→ Try it:
Take from the entries below the stretch from the line with "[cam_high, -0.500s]" through the line with "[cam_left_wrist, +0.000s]", and return it exactly, leaving the pictures out.

→ Data for the task:
"""

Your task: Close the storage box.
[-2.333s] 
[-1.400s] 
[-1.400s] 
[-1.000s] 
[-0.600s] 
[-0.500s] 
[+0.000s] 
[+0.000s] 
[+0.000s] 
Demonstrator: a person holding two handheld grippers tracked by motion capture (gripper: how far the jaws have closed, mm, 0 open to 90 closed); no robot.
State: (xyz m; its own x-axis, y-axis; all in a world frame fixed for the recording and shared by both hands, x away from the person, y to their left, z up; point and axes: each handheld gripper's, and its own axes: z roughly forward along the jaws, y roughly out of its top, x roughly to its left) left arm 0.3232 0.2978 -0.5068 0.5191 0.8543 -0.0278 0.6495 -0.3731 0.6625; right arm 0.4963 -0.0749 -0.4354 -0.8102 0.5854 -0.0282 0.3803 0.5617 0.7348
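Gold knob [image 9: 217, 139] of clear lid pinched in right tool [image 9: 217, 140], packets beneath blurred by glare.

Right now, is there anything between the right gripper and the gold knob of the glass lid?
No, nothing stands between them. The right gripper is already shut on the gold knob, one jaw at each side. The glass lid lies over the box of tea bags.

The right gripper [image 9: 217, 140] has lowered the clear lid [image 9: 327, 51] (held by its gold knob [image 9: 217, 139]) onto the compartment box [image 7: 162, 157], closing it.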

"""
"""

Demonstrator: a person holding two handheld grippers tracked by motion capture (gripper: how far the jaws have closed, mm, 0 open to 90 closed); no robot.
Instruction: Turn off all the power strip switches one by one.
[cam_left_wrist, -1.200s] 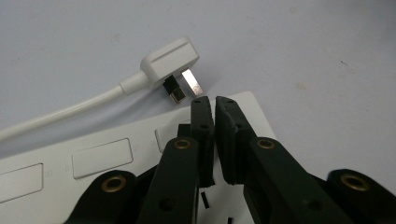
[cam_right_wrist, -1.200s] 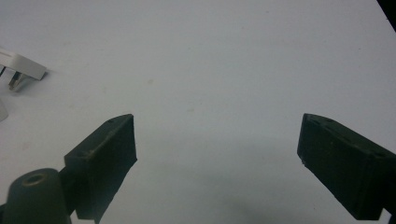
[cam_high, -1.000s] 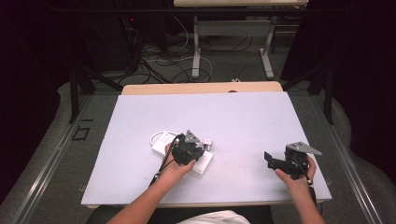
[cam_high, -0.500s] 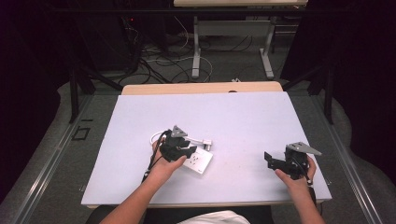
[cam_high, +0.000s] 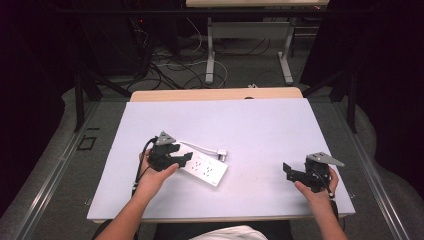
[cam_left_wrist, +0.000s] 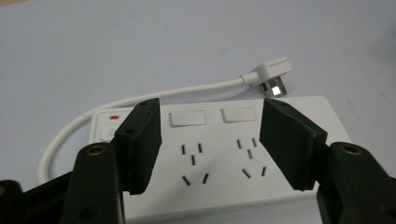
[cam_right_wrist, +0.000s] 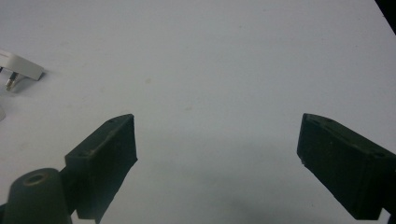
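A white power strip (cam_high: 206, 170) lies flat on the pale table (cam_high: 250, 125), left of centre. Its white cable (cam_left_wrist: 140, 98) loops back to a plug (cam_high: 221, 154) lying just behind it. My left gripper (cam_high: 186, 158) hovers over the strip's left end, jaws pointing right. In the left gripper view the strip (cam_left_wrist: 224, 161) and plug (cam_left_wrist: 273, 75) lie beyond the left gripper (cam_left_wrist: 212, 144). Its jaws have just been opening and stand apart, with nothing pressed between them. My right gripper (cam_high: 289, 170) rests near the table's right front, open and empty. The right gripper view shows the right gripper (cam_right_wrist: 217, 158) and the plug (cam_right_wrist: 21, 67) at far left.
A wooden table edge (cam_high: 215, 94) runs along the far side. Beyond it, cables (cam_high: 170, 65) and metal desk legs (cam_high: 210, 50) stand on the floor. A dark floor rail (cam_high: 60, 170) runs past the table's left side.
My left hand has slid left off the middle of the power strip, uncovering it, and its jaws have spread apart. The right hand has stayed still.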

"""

→ Problem solution:
[cam_high, -0.500s] 
[cam_high, +0.000s] 
[cam_left_wrist, +0.000s] 

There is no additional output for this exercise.